I’m back to work at scienceblogs.  They exceeded my requirements, I had said I’d come back to work if they met them, they did, I’m back.  Or rather, actually I’m on vacation in coastal MA, visiting my parents, but that’s vacation not “vacation.”

I know a lot of you like this blog better, and I really appreciate that.  Unfortunately, there are things about science blogs that can’t be duplicated from here - most notably the fact that it gives peak oil awareness a public boost, and puts information about resource depletion out in a place where you don’t have to know about it already to find it.  That’s why I took the gig and that’s why I’m staying at Scienceblogs for the forseeable future (which may not be that long, if my colleagues are right that Seed Media is circling the drain ;) ).  But I will try to give this site equal attention - which may be more annoying, because now you have to check two blogs.  Best I can do, though.


15 Responses to “Still Waiting for My Pepsi Cash, but…”

  1. Karen says:

    Goodness. Take a break from reading for a couple of days and I miss a kerfuffle. I love gossip and trouble in summer to lighten my mood and make me feel like I used to feel when (blindly) all was well with the world! Thanks!

  2. Raye says:

    Typing in about four extra characters (since the browser fills in the blanks) is not exactly what I would consider annoying. Wherever you write, I will be happy to follow.

  3. Mia says:

    I read the news in my Australian news feed this morning. Nice work!

  4. John Powers says:

    I’m one who likes this blog better. And I very much applaud your return to Science Blogs.

    I find myself between worldviews. I know you are right about what lays ahead and what needs doing, but so many of the relationships in my life are intertwined with the worldview of grow premised on abundant energy. The worldview you champion in your writing is so necessary! It does make a difference when you write with an audience convinced that abundant energy is a given into the foreseeable future.

  5. Ann says:

    I had stopped reading because there was nothing left. I didn’t like the science blog. Something just seemed wrong, and I couldn’t convince it to take my mild-mannered comments. I thought I’d check in here today because it is stormy and I can’t go outside.

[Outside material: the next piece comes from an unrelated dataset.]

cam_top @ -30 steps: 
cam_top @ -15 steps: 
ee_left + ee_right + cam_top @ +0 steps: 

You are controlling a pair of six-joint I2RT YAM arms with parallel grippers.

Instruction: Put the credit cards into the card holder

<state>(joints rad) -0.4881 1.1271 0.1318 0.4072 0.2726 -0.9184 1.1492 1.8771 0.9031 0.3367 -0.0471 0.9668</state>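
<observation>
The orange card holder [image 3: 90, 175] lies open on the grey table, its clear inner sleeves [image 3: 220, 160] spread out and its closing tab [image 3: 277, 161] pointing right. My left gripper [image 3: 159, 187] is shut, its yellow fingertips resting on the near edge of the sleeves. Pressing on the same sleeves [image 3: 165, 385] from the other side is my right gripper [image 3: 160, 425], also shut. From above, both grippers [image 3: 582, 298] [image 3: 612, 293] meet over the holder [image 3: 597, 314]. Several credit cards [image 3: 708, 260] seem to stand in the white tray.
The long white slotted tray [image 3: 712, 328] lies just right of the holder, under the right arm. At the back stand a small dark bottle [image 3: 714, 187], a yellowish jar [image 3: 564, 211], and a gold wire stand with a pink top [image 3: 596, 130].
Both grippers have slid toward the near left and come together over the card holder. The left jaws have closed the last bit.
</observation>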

    So what did you expect? You get paid, you’re back into the antiquated corporate system and you trade personal dignity for peanuts. No, we can’t say goodbye to it yet because money is the only medium of exchange accepted for most things. It will be a long transition. But could we go forward most of the time instead of about-face backwards?

    Your audience may have been smaller, but since when has small lacked influence? What’s wrong with connecting to home people who share rather than rich influential old white men who don’t listen? Where are we headed anyway, and who is growing and who is toppling? Is your own sustainable community not enough fame and fortune? Is a good meal less than an opportunity to talk to people who may read but don’t listen? Do encouraging comments mean someone listened or just that you made them feel good? Is feeling good enough or is doing better? Where are you going, and is it really there? Will it be there tomorrow?

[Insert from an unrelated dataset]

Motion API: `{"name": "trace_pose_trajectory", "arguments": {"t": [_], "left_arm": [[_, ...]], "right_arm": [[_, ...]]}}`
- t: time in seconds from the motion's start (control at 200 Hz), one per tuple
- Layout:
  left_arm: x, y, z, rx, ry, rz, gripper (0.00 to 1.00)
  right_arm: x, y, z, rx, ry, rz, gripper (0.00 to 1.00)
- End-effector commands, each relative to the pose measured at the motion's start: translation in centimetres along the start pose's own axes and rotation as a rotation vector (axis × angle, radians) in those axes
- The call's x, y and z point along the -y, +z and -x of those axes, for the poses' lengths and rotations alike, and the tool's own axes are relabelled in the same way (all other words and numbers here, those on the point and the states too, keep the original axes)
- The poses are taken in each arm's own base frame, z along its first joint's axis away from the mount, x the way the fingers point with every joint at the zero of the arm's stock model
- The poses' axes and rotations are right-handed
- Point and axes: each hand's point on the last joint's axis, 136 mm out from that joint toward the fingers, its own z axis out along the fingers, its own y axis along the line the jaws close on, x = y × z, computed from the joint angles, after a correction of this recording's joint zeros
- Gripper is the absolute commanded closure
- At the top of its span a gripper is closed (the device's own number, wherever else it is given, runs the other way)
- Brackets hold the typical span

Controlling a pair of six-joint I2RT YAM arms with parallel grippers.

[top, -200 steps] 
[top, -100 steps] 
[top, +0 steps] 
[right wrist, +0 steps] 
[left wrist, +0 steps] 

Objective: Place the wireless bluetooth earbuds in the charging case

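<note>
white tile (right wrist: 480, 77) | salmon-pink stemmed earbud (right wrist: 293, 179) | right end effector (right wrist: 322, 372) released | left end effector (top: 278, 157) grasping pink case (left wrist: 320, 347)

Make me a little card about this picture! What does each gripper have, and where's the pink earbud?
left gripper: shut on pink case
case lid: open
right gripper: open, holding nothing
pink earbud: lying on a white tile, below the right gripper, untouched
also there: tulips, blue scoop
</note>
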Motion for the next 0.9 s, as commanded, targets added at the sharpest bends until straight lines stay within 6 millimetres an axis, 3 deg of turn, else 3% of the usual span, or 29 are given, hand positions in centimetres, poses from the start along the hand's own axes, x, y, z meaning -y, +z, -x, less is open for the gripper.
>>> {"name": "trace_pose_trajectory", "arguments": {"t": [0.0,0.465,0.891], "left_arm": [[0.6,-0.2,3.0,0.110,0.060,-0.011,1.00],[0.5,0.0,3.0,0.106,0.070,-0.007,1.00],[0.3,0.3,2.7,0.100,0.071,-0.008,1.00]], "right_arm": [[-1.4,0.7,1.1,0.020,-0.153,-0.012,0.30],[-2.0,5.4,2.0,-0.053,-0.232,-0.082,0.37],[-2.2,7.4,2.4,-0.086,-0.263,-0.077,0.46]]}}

    Word of wisdom from an old woman: Beware of flattery. It’s deadly. Run fast, hide quickly.

    Did you even ask yourself why a science blog would want an English major? It was a trap and will continue to be. Suggestion: go through old comments. Cross out flattering ones. Perhaps what’s left is gold.


  6. cornish_k8 says:

    Ann ,

    That was powerful - I await Shaon’s response.

  7. Ohio Mom says:

    Another truth you learn as you get older…its impossible to keep everyone happy all the time. Hope things settle down for you soon. Just keep blogging! :)

  8. Sharon Astyk says:

    Ann, I respect your opinion, but given the potential effects of our collective crisis, I think the answer to at least one of your questions - about small communities rather than larger ones is that larger is simply better. I realize that you seem to think this is primarily about my personal fame and fortune, and all I can do is disagree - you can decide whether you believe me or not.

    But to me, this is about awareness - the more people who know about what’s coming and deal with it, the better off everyone is. Dealing only with people who have already discovered all of this and helping them enhance their preparedness is all very well, but one person per 20 square miles with some kind of measure of preparedness is a lot less good than 5 people, or 10 or 100.

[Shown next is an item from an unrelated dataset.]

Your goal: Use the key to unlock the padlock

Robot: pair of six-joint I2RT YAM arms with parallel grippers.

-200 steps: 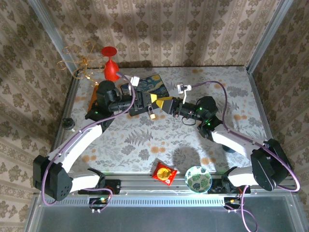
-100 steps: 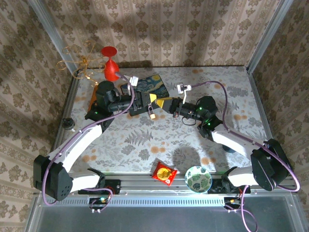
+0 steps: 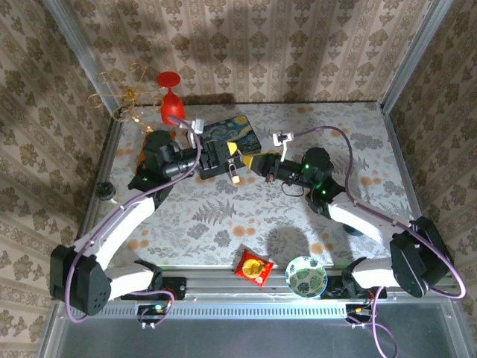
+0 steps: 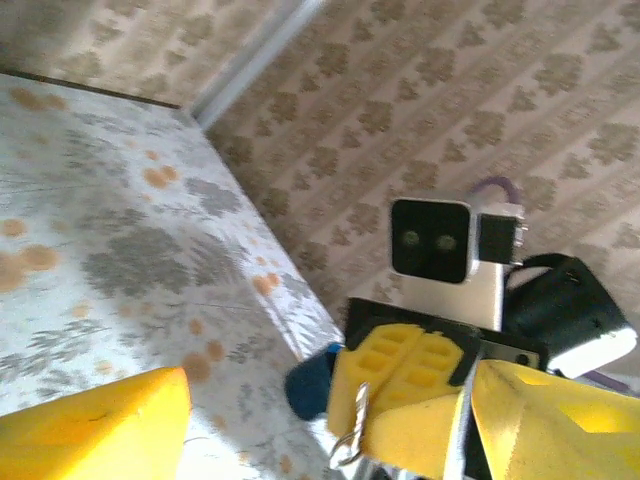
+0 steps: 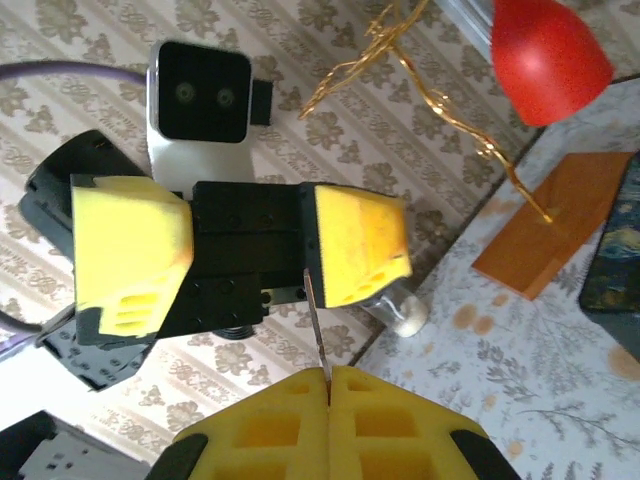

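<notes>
The tiny brass padlock (image 3: pixel 234 174) with its thin silvery shackle sits between our end effectors, long axis far to near; whether it rests on the floral bench (image 3: pixel 223 216) we cannot tell. The left end effector (image 5: pixel 248 245), just beside it, is released. The right end effector (image 5: pixel 328 378) is clenched on a thin silvery key (image 5: pixel 313 320). The green patterned bowl (image 3: pixel 306 276) looks empty.

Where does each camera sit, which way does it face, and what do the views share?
Top external: above and behind the bases, looking down on the table; left arm and right arm meet mid-table.
Left wrist: on the left arm, facing the right end effector; own yellow fingers frame the bottom.
Right wrist: faces the open left end effector; own shut pads pinch the key.
Shared: each wrist view shows the opposite end effector.
</notes>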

    The demographics of science blogs readership tends heavily towards college and graduate students, and by gender they are pretty evenly divided. The audience is younger than my readership tends to be here (and I have one of the youngest readerships in the peak oil community). Both readerships tend to be affluent and white, with a strong sub-set of white and non-affluent.

    I get more praise and less criticism here, so by your reasoning, I should dump this and go to science blogs ;-) . Actually, that’s one of the reasons I do like science blogs - people call bullshit fairly often, and like everyone else, I mostly benefit from it, even if I don’t enjoy it.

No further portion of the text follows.